Image result for red wolf population graph

Going, going, Gone?  Isn't about time to reverse this downward trend?

In September the Fish and Wildlife Service announced plans to confine red wolf recovery to just federal lands in Dare County, while also identifying new sites for wolf introductions and doubling the number of captive-breeding pairs. The agency’s controversial proposal to restrict the recovery area in North Carolina has been met with stark criticism. Last week 30 prominent experts in wolf conservation sent a letter expressing their concerns. And on Wednesday Rep. Raúl Grijalva (D-Ariz.) and eight key Democratic leaders sent a letter urging Interior Secretary Sally Jewell to revive the red wolf recovery program.

“This petition represents our proactive vision for red wolf recovery,” said Ben Prater, Southeast program director for Defenders of Wildlife. “The red wolf is a part of our national wildlife heritage, just like the bald eagle or grizzly bear. We’re calling on the U.S. Fish and Wildlife Service to honor that legacy and bring the red wolf back from the brink of extinction. Conservation advocates nationwide agree we have the ability and the obligation to recover this iconic species.”

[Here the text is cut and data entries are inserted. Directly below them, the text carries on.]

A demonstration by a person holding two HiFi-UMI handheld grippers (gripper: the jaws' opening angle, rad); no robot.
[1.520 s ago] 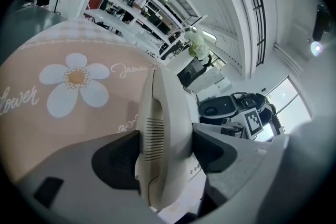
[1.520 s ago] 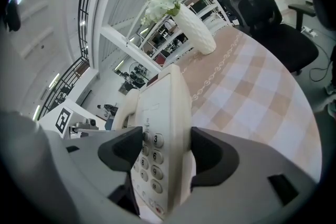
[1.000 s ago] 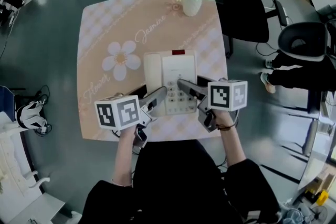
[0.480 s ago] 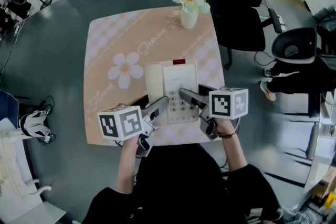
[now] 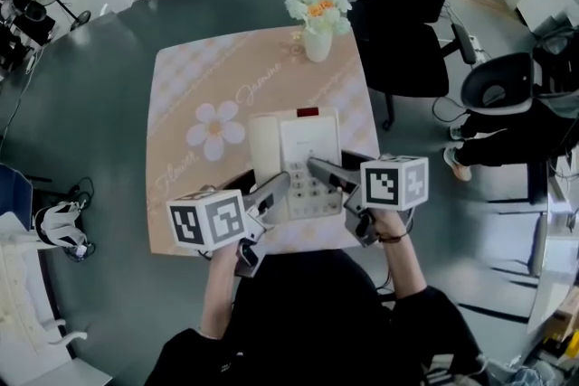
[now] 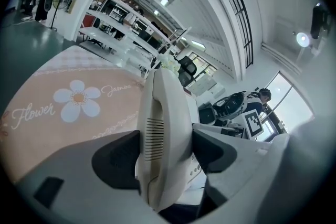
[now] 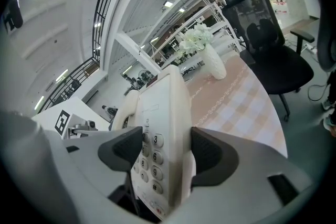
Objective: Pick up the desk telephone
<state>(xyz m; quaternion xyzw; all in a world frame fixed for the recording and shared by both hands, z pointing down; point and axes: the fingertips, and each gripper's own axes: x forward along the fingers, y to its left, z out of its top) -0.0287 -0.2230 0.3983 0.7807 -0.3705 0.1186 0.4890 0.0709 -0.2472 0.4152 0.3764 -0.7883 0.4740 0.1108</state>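
The cream plastic desk telephone (image 5: 308, 140) with handset and grey keypad is over the near edge of the peach checked mat with a white daisy print (image 5: 181, 104), right of its middle. The mat covers the dark grey round table (image 5: 90, 86). The left gripper (image 5: 262, 181) is clamped on the telephone's handset side, jaws pressed against both flanks of the handset. The right gripper (image 5: 327, 160) grips the keypad side, one jaw on the keys, the other on the outer edge. A white vase of pale flowers (image 5: 317, 18) stands at the mat's far right corner.
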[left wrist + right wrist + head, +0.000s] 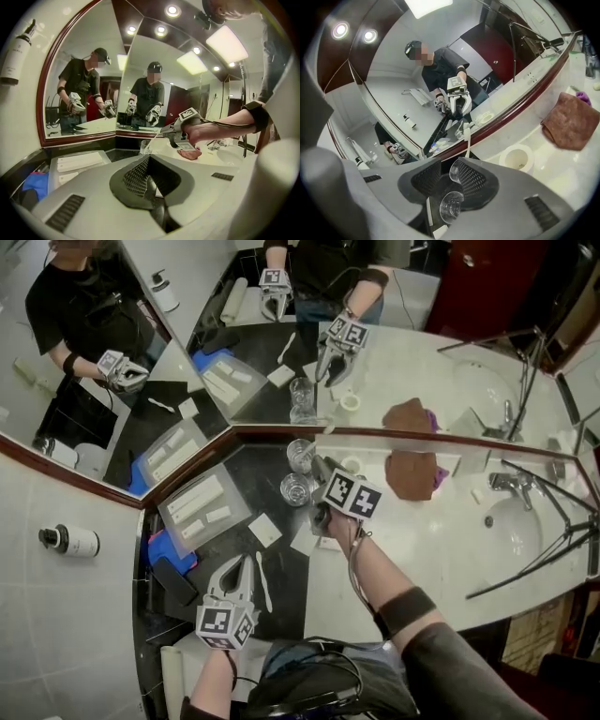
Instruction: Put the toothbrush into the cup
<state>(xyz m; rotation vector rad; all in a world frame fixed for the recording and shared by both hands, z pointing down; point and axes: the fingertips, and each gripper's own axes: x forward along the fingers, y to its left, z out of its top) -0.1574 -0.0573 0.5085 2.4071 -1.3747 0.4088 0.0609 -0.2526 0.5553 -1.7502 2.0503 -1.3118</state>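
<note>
Two clear glass cups stand on the dark counter by the mirror, a far cup (pixel 300 454) (pixel 457 171) and a near cup (pixel 293 489) (pixel 450 206). A white toothbrush (pixel 467 143) (pixel 153 142) stands leaning in the far cup. My right gripper (pixel 314 468) (pixel 449 173) hovers just over the cups, open, its pads not touching the brush. The left gripper (pixel 241 563) (pixel 149 161) is shut and empty, low over the counter's front. Beside it lies a white stick-like item (pixel 263 580), possibly another toothbrush.
A clear tray (pixel 199 507) of white boxes sits left of the cups, with a blue cloth (pixel 169 549) in front of it. A white ring (pixel 352 465), a brown cloth (pixel 412 472), a faucet (pixel 511 482) and a sink (pixel 525 521) lie to the right. Tripod legs (pixel 553 549) cross the sink.
</note>
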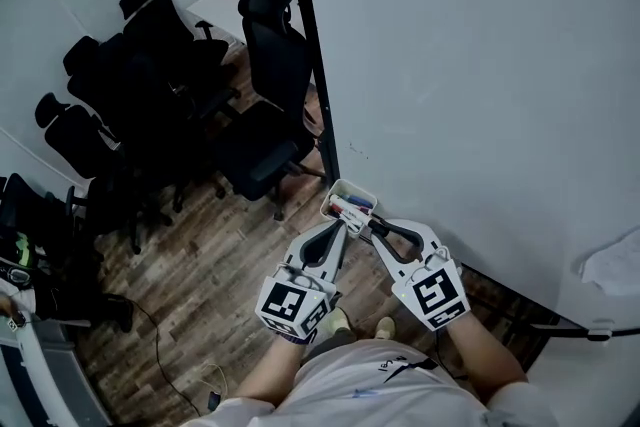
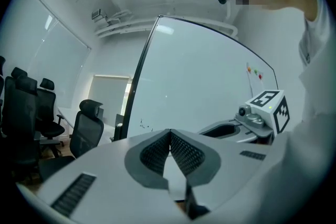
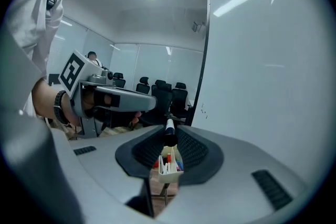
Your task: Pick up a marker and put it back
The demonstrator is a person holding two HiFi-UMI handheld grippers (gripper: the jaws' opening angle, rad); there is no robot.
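Note:
A small white tray (image 1: 360,191) holding several markers hangs at the whiteboard's lower left edge. Both grippers sit just below it. My right gripper (image 1: 369,226) is shut on a marker (image 3: 169,129) with a white body and a black cap, pinched upright at the jaw tips. Through the gap below the jaws, the right gripper view shows the tray (image 3: 167,174) with red and blue markers. My left gripper (image 1: 345,224) is beside it. Its jaws (image 2: 170,135) are shut tip to tip with nothing between them.
The large whiteboard (image 1: 470,65) fills the right side, framed by a dark post (image 1: 312,65). Several black office chairs (image 1: 170,105) stand on the wooden floor to the left. A cloth (image 1: 612,267) hangs at the board's lower right.

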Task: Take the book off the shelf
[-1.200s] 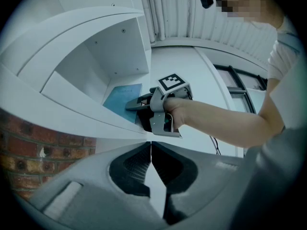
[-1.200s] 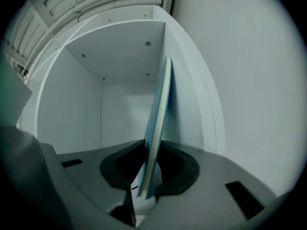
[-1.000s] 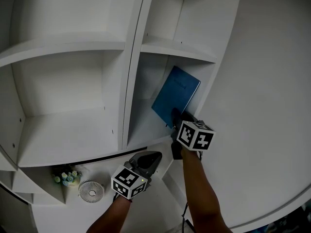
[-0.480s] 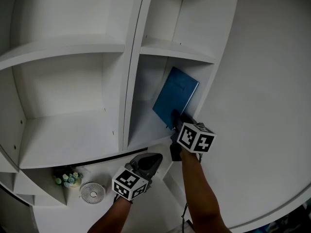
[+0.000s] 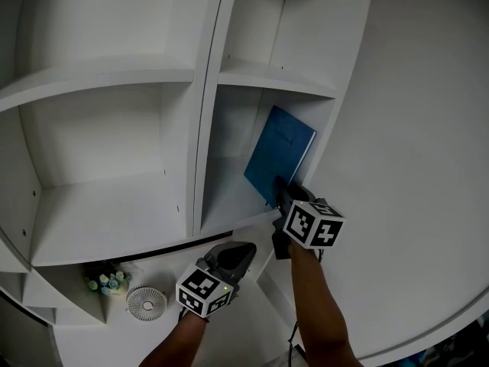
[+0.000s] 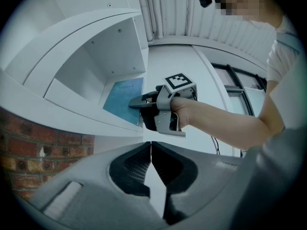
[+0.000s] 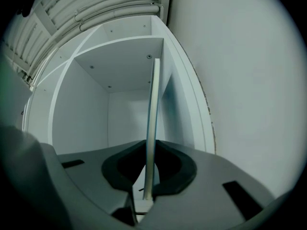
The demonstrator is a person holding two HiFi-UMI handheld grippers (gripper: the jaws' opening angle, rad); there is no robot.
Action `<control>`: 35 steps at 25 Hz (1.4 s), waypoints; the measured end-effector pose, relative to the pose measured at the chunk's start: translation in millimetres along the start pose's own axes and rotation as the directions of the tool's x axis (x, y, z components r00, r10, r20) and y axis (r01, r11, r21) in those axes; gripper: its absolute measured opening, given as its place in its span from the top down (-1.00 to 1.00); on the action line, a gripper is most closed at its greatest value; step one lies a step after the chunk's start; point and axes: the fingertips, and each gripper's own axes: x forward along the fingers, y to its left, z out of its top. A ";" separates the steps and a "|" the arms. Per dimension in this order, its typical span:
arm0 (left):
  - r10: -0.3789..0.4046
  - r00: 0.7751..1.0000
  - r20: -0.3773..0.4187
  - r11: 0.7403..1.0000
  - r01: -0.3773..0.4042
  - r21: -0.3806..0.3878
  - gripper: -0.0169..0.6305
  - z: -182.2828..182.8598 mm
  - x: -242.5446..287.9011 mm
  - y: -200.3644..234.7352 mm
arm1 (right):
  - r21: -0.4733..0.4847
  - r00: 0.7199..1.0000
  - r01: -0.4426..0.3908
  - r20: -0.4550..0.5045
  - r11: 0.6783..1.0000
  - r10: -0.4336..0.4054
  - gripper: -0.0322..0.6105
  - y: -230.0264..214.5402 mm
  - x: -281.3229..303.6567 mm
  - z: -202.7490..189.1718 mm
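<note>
A thin blue book leans in the right-hand compartment of the white shelf, its top resting against the side wall. My right gripper is shut on the book's lower front edge. In the right gripper view the book stands edge-on between the pads, which press on both its sides. The left gripper view shows the same book with the right gripper on it. My left gripper hangs lower, in front of the shelf base, shut with nothing in it.
A vertical divider separates the book's compartment from a wide bare one at the left. A small round fan and a bunch of flowers sit on the lowest ledge. A white wall runs along the right.
The right gripper and the book's lower edge have shifted slightly to the right and towards me. The left gripper has stayed where it was.
</note>
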 end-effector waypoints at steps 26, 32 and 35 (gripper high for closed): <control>-0.039 0.999 -0.018 0.999 0.039 0.011 0.92 0.5 7.2 -24.5 | 0.036 0.999 -0.016 0.030 0.999 0.015 0.73 -15.7 -56.7 4.0; -0.038 0.999 -0.027 0.999 0.038 0.012 0.92 -1.5 7.1 -24.4 | 0.012 0.998 -0.039 0.048 0.999 0.039 0.72 -17.2 -55.1 6.5; -0.039 0.999 -0.030 0.999 0.040 0.012 0.92 -2.2 7.6 -24.3 | 0.004 0.997 -0.062 0.048 0.998 0.061 0.64 -16.3 -51.2 9.1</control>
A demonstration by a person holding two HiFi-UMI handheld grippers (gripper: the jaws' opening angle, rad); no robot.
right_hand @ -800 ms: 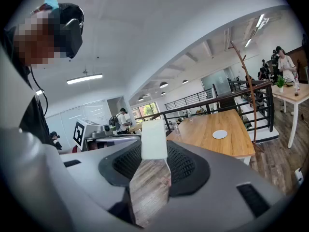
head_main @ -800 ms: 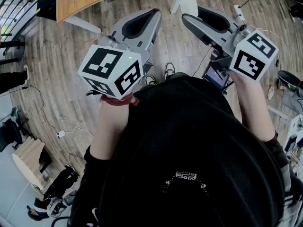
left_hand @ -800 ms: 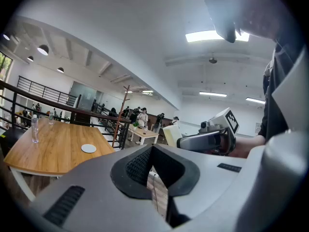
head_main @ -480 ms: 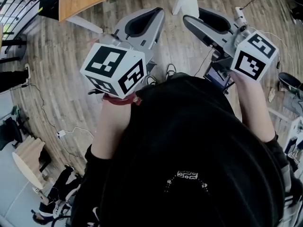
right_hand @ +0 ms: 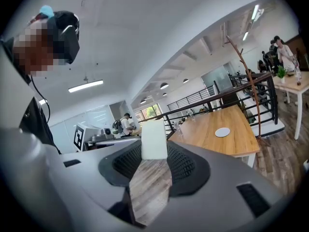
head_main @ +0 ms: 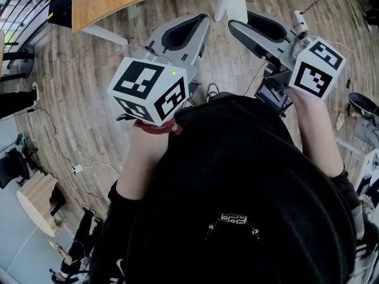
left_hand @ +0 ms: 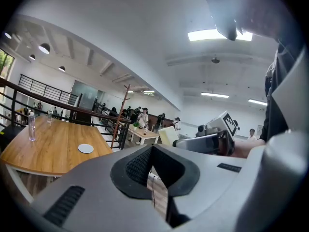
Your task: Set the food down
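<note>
No food shows in any view. I hold both grippers out level over the wooden floor, in front of the person's dark top. In the head view my left gripper (head_main: 203, 19) is left of centre, with its marker cube (head_main: 149, 90) near the wrist. Its jaw tips meet, with nothing between them, in the left gripper view (left_hand: 151, 150). My right gripper (head_main: 232, 23) points the same way, up and to the right of it. Its jaws stand apart and empty in the right gripper view (right_hand: 154, 153), with floor showing through the gap.
A wooden table (head_main: 127, 0) on white legs stands ahead, with a small white disc (right_hand: 222, 132) and a clear bottle (left_hand: 31, 127) on it. A white block (head_main: 237, 7) sits on the floor by a table leg. Cables (head_main: 59, 141) trail across the floor. Black railings and several people are far off.
My left gripper and its cube have drifted slightly right in the head view. The right gripper has held its place.
</note>
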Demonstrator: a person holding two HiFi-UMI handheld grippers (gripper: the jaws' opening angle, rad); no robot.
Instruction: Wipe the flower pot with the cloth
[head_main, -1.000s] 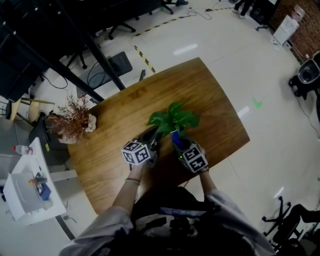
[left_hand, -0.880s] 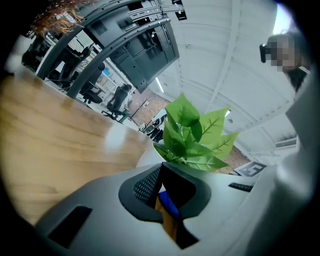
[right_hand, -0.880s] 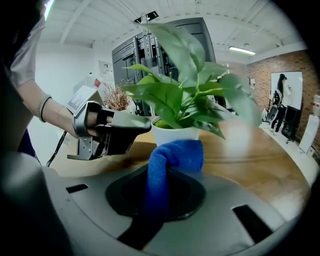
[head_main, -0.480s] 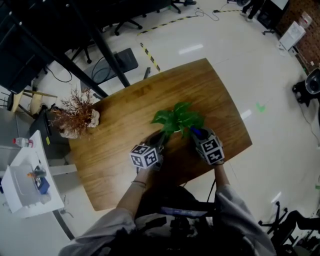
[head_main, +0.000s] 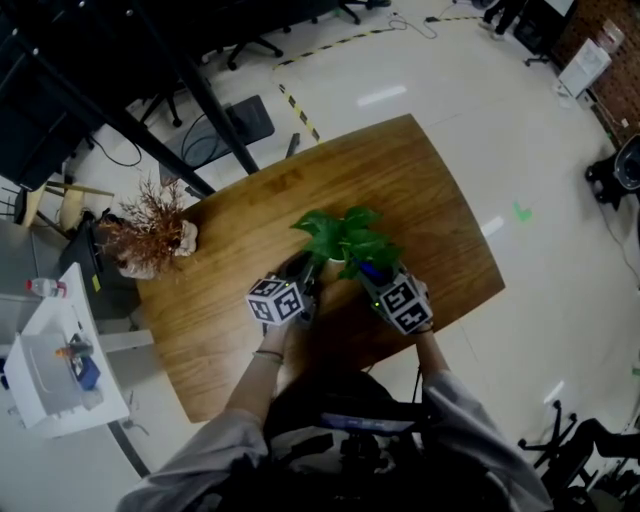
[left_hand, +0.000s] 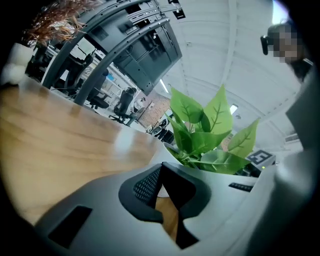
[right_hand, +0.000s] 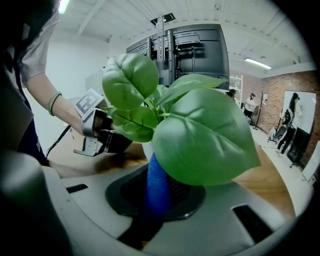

Petitioners request a prompt response to their petition confirming that the Service has begun work on an updated plan for the red wolf, a timeline for completing the recovery planning process, and implementation of recovery strategies necessary for the species.

The petitioners include the Animal Welfare Institute (AWI), the Center for Biological Diversity, Defenders of Wildlife, Endangered Species Coalition, South Florida Wildlands Association, WildEarth Guardians and the Wolf Conservation Center.